──────── SUPPLIED INFORMATION ────────
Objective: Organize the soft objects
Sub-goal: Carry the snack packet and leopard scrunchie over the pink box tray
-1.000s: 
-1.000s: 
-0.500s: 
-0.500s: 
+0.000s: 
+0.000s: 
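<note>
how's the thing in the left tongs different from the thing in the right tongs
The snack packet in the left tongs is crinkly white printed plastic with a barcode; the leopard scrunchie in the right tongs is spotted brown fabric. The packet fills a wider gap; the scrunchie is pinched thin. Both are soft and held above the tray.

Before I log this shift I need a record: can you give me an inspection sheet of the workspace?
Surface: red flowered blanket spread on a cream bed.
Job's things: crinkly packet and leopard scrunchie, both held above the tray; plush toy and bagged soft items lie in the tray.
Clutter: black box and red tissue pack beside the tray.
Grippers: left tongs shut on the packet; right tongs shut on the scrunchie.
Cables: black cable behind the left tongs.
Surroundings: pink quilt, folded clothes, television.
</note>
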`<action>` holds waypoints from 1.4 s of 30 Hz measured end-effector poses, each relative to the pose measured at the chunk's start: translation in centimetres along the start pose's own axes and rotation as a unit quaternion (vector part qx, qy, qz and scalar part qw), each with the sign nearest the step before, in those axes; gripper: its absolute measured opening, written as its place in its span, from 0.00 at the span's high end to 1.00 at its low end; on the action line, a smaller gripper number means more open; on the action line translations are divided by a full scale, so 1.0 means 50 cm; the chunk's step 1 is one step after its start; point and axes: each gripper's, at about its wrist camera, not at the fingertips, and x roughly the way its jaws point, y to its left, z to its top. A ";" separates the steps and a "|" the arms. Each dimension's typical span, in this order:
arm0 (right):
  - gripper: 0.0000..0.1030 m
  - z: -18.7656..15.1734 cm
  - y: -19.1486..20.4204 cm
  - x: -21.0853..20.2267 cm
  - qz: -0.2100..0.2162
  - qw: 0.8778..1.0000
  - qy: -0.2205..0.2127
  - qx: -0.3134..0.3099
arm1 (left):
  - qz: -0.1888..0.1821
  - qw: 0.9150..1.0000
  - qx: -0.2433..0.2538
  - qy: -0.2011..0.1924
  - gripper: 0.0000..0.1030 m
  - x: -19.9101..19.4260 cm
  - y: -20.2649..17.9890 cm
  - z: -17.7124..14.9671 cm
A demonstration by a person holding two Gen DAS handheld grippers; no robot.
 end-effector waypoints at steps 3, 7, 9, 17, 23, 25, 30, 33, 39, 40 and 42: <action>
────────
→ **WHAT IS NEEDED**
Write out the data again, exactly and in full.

→ **COMPLETED EXERCISE**
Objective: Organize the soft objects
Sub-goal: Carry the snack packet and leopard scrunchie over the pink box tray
-1.000s: 
-1.000s: 
-0.500s: 
-0.500s: 
+0.000s: 
+0.000s: 
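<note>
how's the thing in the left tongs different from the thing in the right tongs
The snack packet in the left tongs is crinkly white printed plastic with a barcode; the leopard scrunchie in the right tongs is spotted brown fabric. The packet fills a wider gap; the scrunchie is pinched thin. Both are soft and held above the tray.

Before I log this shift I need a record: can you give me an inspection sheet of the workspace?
Surface: red flowered blanket spread on a cream bed.
Job's things: crinkly packet and leopard scrunchie, both held above the tray; plush toy and bagged soft items lie in the tray.
Clutter: black box and red tissue pack beside the tray.
Grippers: left tongs shut on the packet; right tongs shut on the scrunchie.
Cables: black cable behind the left tongs.
Surroundings: pink quilt, folded clothes, television.
</note>
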`<action>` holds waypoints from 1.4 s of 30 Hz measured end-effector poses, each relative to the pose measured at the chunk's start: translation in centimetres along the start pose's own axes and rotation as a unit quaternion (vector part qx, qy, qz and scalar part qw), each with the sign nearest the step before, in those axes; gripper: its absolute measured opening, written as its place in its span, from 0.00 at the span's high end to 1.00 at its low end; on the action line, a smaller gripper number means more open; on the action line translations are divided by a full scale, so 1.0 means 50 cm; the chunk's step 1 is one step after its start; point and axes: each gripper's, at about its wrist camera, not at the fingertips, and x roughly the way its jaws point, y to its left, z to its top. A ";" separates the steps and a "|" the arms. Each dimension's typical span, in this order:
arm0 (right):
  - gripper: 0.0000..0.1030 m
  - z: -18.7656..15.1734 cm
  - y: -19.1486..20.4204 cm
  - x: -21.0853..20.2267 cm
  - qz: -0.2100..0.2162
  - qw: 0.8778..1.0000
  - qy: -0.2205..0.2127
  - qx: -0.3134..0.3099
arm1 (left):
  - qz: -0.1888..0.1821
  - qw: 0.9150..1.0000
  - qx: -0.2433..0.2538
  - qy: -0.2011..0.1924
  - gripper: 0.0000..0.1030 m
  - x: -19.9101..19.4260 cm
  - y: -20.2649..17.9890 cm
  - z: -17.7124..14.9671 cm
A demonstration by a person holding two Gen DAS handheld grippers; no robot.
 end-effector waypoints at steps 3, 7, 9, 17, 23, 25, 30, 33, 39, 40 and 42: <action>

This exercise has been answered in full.